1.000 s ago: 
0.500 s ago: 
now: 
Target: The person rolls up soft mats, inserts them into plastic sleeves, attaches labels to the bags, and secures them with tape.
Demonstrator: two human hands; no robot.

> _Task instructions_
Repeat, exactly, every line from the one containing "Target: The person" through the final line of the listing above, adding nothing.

> _Answer area_
Target: The person rolls up soft mats, inserts them into plastic sleeves, attaches labels to the bags, and secures them with tape.
Demonstrator: two human hands; no robot.

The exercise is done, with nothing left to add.